## WHAT TO DO
Set down all of the data exactly as it appears.

## INPUT DATA
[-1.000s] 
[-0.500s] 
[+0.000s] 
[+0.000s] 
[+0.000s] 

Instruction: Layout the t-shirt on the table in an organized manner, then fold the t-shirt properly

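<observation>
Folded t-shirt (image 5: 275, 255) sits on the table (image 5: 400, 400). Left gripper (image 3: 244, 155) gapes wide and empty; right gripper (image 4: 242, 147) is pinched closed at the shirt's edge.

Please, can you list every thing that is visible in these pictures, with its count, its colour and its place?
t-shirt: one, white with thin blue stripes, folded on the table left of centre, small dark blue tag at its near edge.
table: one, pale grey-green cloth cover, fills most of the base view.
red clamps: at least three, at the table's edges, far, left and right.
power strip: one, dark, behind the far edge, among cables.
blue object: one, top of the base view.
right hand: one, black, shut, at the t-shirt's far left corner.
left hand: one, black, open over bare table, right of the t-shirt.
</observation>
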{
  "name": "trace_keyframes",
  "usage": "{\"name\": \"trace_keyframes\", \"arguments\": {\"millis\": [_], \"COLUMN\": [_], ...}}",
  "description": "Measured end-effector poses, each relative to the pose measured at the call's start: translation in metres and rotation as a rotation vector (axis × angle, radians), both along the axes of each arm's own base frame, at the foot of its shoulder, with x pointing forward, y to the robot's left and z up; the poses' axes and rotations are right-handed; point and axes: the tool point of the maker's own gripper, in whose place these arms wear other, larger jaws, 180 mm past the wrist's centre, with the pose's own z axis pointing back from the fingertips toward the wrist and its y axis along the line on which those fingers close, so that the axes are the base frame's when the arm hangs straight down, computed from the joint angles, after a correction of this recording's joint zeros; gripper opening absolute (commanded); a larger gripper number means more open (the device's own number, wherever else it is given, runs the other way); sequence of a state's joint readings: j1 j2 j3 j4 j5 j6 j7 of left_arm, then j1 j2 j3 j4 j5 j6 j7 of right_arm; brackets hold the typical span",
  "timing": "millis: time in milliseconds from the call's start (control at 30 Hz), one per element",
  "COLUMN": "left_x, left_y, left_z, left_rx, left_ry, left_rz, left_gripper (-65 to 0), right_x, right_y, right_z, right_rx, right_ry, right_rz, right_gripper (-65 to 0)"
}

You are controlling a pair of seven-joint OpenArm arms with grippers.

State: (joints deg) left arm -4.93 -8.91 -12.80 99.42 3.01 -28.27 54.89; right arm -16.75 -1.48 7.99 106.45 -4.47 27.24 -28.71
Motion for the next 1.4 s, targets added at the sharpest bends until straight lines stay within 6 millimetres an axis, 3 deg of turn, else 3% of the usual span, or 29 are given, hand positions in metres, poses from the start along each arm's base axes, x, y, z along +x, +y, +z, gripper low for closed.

## TASK OUTPUT
[-1.000s] 
[-0.500s] 
[+0.000s] 
[+0.000s] 
[+0.000s] 

Instruction: Layout the t-shirt on the table in an organized manner, then fold the t-shirt properly

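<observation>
Folded t-shirt (image 5: 275, 255) sits on the table (image 5: 400, 400). Left gripper (image 3: 244, 155) gapes wide and empty; right gripper (image 4: 242, 147) is pinched closed at the shirt's edge.

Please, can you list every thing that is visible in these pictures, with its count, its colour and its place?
t-shirt: one, white with thin blue stripes, folded on the table left of centre, small dark blue tag at its near edge.
table: one, pale grey-green cloth cover, fills most of the base view.
red clamps: at least three, at the table's edges, far, left and right.
power strip: one, dark, behind the far edge, among cables.
blue object: one, top of the base view.
right hand: one, black, shut, at the t-shirt's far left corner.
left hand: one, black, open over bare table, right of the t-shirt.
</observation>
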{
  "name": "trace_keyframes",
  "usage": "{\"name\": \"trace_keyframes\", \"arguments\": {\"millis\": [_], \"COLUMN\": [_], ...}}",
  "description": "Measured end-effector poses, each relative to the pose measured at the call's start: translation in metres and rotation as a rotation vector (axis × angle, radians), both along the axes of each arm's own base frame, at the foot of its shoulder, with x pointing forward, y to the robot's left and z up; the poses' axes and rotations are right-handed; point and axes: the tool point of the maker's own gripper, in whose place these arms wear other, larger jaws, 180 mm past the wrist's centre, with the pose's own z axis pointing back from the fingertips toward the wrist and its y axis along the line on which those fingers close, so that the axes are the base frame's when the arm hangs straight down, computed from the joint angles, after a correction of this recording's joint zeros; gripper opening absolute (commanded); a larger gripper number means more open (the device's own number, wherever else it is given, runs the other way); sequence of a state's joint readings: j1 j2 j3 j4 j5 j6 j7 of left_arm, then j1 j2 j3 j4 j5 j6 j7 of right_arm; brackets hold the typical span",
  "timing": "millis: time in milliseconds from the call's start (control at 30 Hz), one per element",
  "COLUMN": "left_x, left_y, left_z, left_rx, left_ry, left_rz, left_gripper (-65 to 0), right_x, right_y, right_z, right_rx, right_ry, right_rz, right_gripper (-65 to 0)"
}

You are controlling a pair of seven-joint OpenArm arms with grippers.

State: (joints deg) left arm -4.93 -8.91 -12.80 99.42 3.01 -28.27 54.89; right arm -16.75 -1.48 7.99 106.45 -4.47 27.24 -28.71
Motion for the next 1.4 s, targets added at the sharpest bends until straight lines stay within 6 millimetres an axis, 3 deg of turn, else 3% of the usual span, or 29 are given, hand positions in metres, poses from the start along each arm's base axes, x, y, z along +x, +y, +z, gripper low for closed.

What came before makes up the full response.